Fogo devastou comunidades perto de Concepção, no sul do Chile, mas as condições climáticas amenizaram o avanço das chamas nesta manhã de quarta-feira. A temperatura caiu com o tempo nublado e o ar úmido, ajudando a reduzir o fogo após dias de calor extremo. O número de vítimas permaneceu em 20, com a possibilidade de aumento à medida que buscas prosseguem.
Equipes de polícia e peritos do estado seguem vasculhando blocos de apartamentos demolidos pelas chamas em busca de corpos. Enquanto isso, os moradores iniciam a limpeza de destroços e a reconstrução com apoio de vizinhos e voluntários, especialmente em Punta de Parra, entre as áreas mais afetadas.
Carlos López, vereador de Cobquecura, organizou a entrega de materiais de construção e comida para a região, com apoio de empresas locais. O caminhão, porém, ficou sem madeira antes de atender a todos os pedidos, incluindo uma família com uma criança de dois anos.
RESIDENTE VIU OS SONHOS SE DESAPARECEREM
Doralisa Silva, de 34 anos, relatou que recebeu brinquedos e casacos para sua filha, Celeste, ao buscar suprimentos. Elas estavam sob telhas metálicas apoiadas em uma parede de cimento que resistiu parcialmente ao incêndio. Silva disse que tentou fugir com a filha, mas as saídas foram cercadas pelas chamas.
Barrigas de moradores criticaram a resposta do governo, destacando a ausência de apoio nacional imediato. Nancy Barrientos, vizinha, pediu tendas, banheiros e informações claras das autoridades, além de mais auxílio local.
MAYOR CRITICA A resposta
O prefeito de Penco, Rodrigo Vera, afirmou que serviços básicos, como eletricidade, estavam sendo restabelecidos, mas denunciou demora na resposta nacional. Segundo Vera, levou 12 horas para declarar emergência, o que atrasou o uso de recursos militares e de combate ao fogo.
O presidente em exercício, Gabriel Boric, visitou Concepción no fim de semana, mas não chegou aos bairros atingidos, citando questões de segurança. Em Temuco, Boric afirmou que a reconstrução começaria após as buscas e que auxílios emergenciais estavam sendo iniciados.

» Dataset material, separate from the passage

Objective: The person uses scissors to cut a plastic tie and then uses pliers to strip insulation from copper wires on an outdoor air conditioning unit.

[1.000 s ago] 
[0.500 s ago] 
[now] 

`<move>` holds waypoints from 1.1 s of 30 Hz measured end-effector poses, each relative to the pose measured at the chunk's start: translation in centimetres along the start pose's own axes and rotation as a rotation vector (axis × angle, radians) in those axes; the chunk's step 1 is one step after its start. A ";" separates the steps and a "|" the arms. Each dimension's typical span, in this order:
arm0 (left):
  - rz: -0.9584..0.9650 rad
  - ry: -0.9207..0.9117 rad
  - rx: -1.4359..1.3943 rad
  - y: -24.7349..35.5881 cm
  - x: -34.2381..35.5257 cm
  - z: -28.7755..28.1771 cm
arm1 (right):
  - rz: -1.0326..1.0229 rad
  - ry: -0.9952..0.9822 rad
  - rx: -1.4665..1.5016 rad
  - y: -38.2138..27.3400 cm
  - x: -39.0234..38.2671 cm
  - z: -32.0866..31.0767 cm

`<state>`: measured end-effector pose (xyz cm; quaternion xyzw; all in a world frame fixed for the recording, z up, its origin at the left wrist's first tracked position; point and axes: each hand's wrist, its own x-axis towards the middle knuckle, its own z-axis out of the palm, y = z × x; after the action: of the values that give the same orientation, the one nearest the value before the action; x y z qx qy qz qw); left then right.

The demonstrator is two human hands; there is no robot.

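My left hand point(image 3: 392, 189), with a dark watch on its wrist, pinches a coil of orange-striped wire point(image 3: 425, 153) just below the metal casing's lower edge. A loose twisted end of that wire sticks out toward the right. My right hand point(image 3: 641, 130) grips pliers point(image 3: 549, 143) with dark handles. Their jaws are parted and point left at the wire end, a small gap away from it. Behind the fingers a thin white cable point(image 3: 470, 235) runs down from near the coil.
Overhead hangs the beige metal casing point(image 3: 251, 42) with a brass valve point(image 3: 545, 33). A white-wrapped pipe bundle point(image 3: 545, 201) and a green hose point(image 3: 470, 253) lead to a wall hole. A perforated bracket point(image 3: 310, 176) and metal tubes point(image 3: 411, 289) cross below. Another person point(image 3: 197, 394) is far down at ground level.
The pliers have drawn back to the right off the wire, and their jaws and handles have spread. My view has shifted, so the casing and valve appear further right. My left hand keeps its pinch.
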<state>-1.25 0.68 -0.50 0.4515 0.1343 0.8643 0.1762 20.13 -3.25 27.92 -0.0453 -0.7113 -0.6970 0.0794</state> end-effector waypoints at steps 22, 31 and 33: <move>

Boric afirmou que o governo trabalha com velocidade máxima, enfatizando que há processos a cumprir. O gabinete não respondeu imediatamente a pedidos de comentário. A gestão atual já enfrentou críticas por reconstrução lenta após incêndios em Valparaíso em 2024.

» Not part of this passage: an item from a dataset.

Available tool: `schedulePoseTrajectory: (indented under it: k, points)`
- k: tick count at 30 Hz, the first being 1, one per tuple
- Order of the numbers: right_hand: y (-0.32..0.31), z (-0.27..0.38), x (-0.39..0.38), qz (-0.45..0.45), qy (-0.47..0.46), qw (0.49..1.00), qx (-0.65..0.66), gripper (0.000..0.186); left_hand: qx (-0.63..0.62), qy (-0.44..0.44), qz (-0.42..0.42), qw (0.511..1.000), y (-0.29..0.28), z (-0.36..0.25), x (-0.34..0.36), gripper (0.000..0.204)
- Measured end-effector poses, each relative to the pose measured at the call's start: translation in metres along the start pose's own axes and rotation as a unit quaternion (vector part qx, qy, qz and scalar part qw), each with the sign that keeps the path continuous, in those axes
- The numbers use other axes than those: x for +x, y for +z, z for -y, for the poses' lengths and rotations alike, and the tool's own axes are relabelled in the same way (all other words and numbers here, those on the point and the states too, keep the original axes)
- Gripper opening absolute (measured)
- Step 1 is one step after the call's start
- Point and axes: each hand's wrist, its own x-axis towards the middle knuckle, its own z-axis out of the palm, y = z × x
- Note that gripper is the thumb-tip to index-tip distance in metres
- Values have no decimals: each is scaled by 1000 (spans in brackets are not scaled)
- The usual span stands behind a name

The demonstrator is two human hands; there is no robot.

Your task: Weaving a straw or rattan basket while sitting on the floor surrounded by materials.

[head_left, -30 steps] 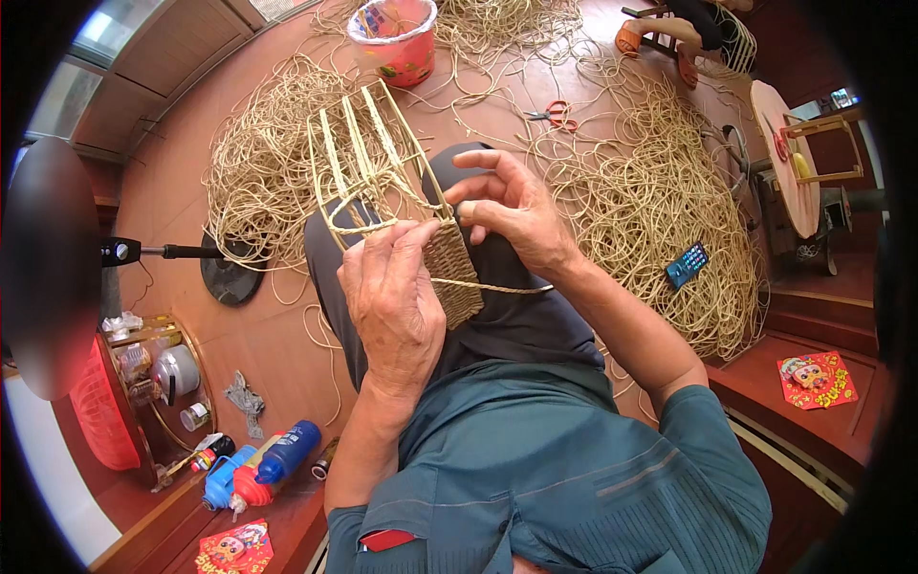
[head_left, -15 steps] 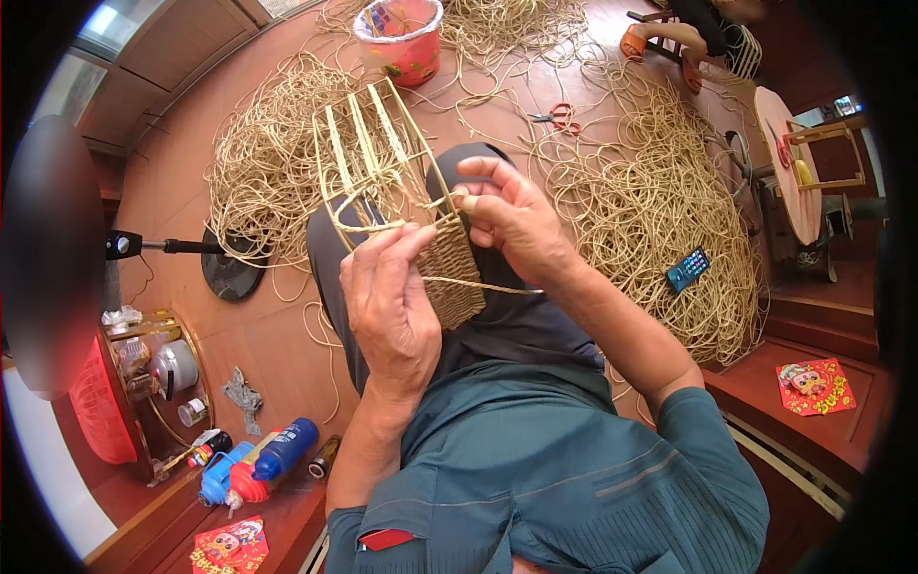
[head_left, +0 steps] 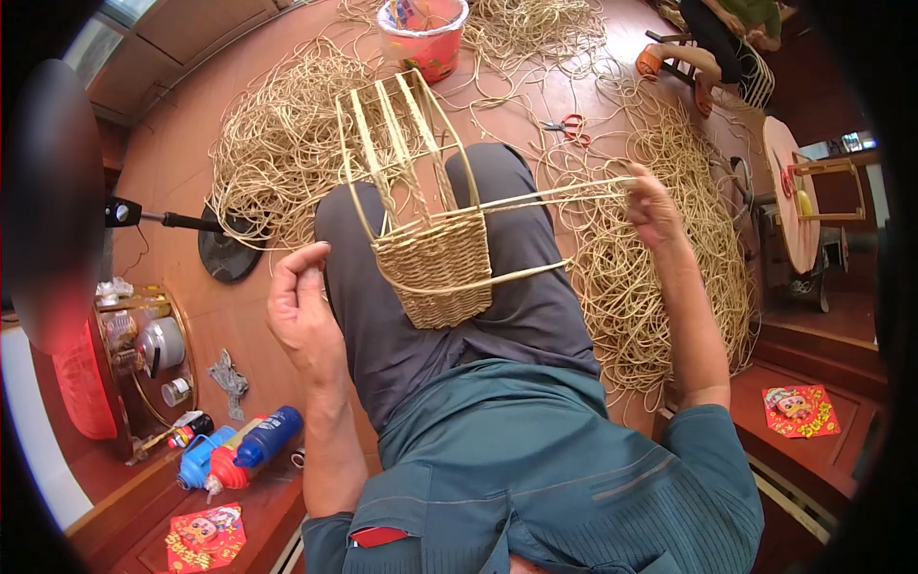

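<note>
Basket [head_left: 438,287] of tan twisted cord, box-shaped and tapering, lies across the dark grey trousers [head_left: 531,239] on the person's lap. Its long axis runs away from the body, the far end leaning slightly left. The closely woven part, narrowing to its base, is toward the belly; the bare, pale frame rods [head_left: 365,134] point out past the knees, toward the top of the view.

Well to the right of the basket, the right hand [head_left: 657,212] has its fingers curled closed on tan cord strands [head_left: 574,188], which run nearly straight and side by side from the basket's right edge, where weave meets frame. A separate tan strand [head_left: 531,273] leaves the woven wall lower down and stretches right over the thigh, apart from that hand.

The left hand [head_left: 306,311] is raised beside the left thigh, apart from the basket, its forefinger extended and thumb near it, with nothing visible in its grasp.

Beyond the knees lie a loose heap of tan cord [head_left: 277,143], red-handled scissors [head_left: 574,131] and a red bucket [head_left: 428,53] lined with pale plastic.
</note>
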Motion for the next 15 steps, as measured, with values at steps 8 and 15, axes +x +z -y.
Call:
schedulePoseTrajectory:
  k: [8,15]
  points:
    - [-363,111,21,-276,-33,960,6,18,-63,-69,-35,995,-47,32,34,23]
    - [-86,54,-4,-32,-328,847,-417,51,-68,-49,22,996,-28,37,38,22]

VERA: ritmo e vontade políticas precisam acompanhar as necessidades humanas
Vera ressaltou que moradores precisam de soluções rápidas, com uma cadência e uma vontade políticas diferenciadas para atender às famílias atingidas. O prefeito citou a prioridade de reconstrução na gestão que assume em 11 de março, com foco em comunidades afetadas por incêndios.